Drôle de conférence de presse mercredi au Tavini huiraatira, où Oscar Temaru et Tony Géros ont mis les formes pour présenter la radiation des 15 élus dissidents du Tavini partis former le groupe A Fano Ti’a, sans s’exprimer clairement sur l’attitude à venir concernant leur entente avec le gouvernement, issu pourtant de ses rangs il y a trois ans.

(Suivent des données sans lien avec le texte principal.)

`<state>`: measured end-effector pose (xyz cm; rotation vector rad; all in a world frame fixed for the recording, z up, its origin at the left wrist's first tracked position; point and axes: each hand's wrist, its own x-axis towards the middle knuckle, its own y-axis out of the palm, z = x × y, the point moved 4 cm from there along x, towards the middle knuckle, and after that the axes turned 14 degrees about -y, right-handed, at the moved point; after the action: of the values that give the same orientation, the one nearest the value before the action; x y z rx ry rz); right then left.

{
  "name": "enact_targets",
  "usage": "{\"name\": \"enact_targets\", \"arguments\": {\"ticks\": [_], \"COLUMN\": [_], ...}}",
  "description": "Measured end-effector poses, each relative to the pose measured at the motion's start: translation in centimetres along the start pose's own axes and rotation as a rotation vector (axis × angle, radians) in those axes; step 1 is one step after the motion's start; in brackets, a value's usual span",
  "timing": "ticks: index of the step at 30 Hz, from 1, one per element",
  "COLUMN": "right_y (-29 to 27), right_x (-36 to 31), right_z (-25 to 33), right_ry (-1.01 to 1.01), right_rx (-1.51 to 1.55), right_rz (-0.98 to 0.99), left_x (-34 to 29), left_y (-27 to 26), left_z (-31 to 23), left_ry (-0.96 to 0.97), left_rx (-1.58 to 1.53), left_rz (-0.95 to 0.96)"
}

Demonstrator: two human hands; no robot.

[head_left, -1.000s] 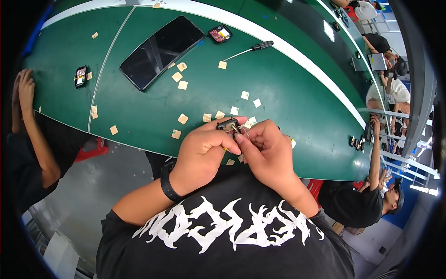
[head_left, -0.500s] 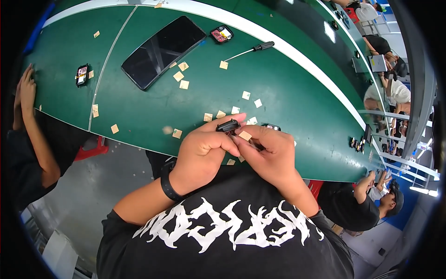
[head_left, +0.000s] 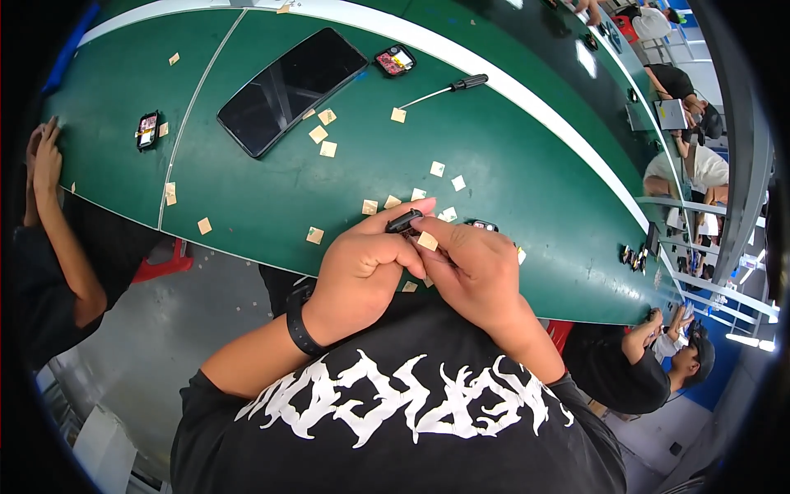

L’annonce de la radiation des 15 élus de la liste Tavini qui ont fait sécession il y a deux semaines n’était pas vraiment une surprise. Si ces derniers ont démissionné du groupe, la démission du parti devait être imminente tant il leur était devenu inconfortable d’avoir à la fois un pied dehors et un pied dedans. Le parti a préféré prendre les devants dans une conférence de presse aux allures de coup de poing sur la table. “Ces membres ont pris leur distance avec le parti”, expliquait Antony Géros mercredi matin entouré de quelques élus et sympathisants du mouvement. “On ne pouvait pas rester passifs, même si la décision était difficile à prendre.”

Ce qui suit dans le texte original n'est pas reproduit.